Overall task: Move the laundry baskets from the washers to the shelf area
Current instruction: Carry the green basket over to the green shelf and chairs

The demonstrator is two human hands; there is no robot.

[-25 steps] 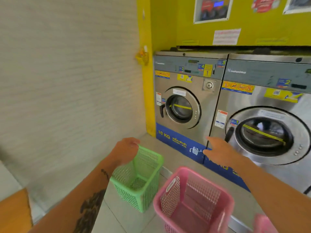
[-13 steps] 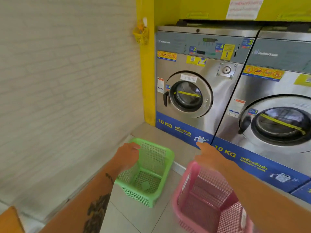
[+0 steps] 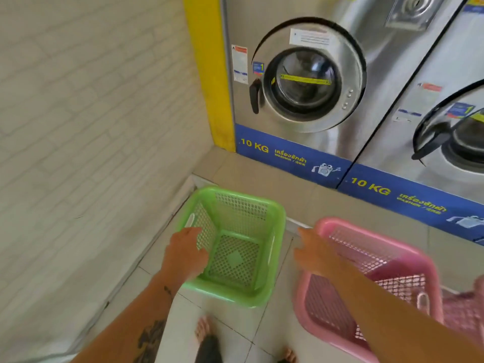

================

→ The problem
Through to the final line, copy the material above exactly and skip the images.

→ Task result
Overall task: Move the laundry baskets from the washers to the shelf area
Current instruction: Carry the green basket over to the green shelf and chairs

The demonstrator is two human hands; there is no robot.

[-25 steps] 
[-13 steps] 
[+0 steps] 

What is written here forms the complete answer.